[What the task requires] Which lines belong in your copy? Those from the start of the data through the line with "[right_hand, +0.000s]", exactly as written, without any pictures.

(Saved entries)
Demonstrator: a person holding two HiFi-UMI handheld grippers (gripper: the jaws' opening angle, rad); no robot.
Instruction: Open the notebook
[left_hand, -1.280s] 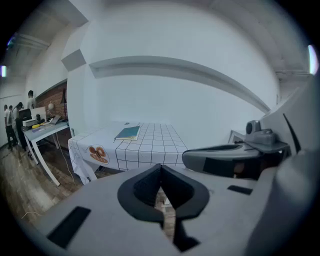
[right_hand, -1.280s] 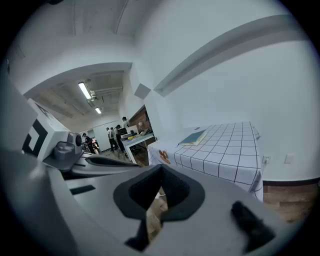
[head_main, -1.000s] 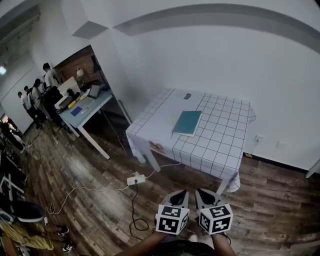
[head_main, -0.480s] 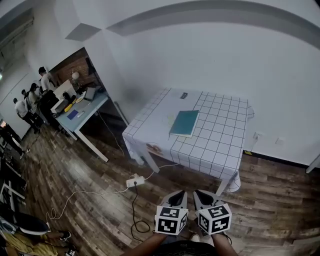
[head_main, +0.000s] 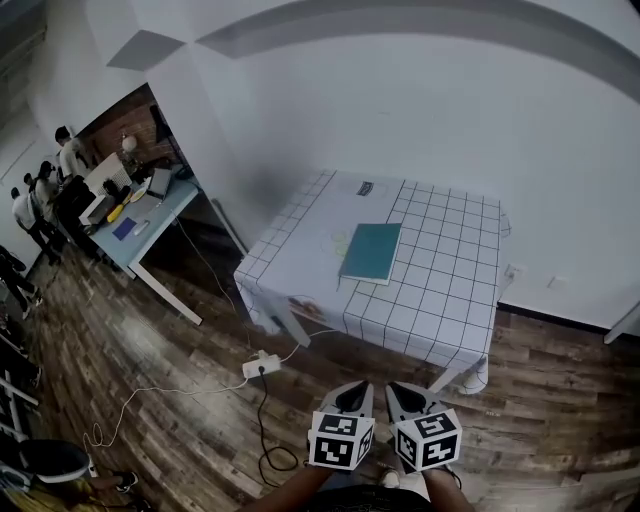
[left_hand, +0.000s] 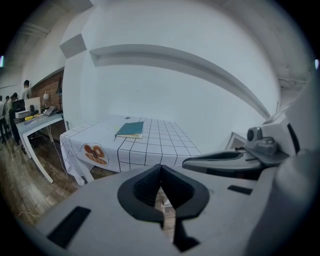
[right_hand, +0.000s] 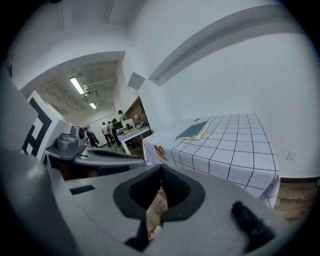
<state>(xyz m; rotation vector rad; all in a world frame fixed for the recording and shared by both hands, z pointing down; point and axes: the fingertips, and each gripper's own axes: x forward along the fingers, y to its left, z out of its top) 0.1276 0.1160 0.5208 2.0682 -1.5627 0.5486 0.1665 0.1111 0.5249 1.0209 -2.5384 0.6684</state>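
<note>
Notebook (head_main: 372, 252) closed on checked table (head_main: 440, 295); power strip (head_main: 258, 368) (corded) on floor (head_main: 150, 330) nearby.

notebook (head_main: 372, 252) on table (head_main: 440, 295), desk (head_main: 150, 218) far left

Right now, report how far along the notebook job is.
Nothing done yet: the notebook lies closed on the checked table. Nothing in hand: left gripper and right gripper are shut, empty, short of the table. Left to do: reach it and lift the cover.
</note>
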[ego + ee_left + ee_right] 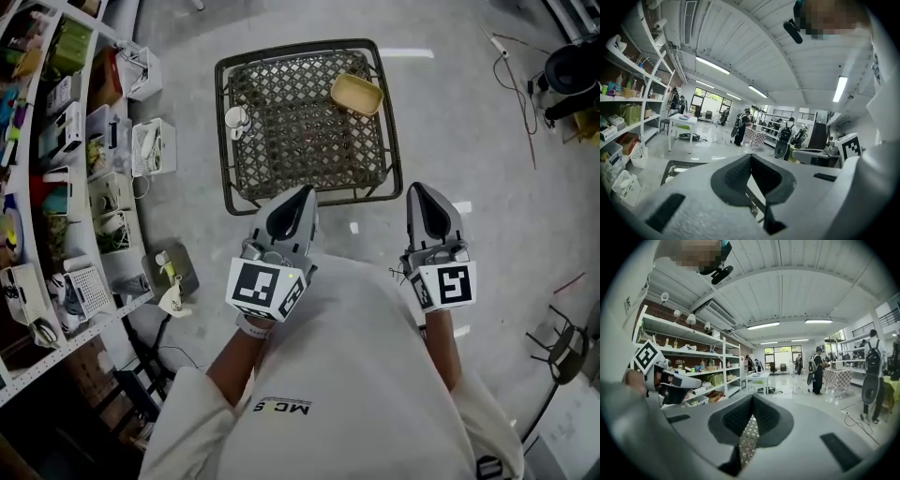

[Solution to this exercise]
Demonstrator: a person holding two HiFi-UMI handheld grippers (gripper: the jaws' opening angle, rad); no robot.
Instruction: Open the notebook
[left_hand, -1.280s] 
[right_hand, -1.280s] 
[head_main, -1.000s] 
[head_main, -0.480s] 
[head_main, +0.000s] 
[left_hand, +0.000s] 
[right_hand, +0.000s] 

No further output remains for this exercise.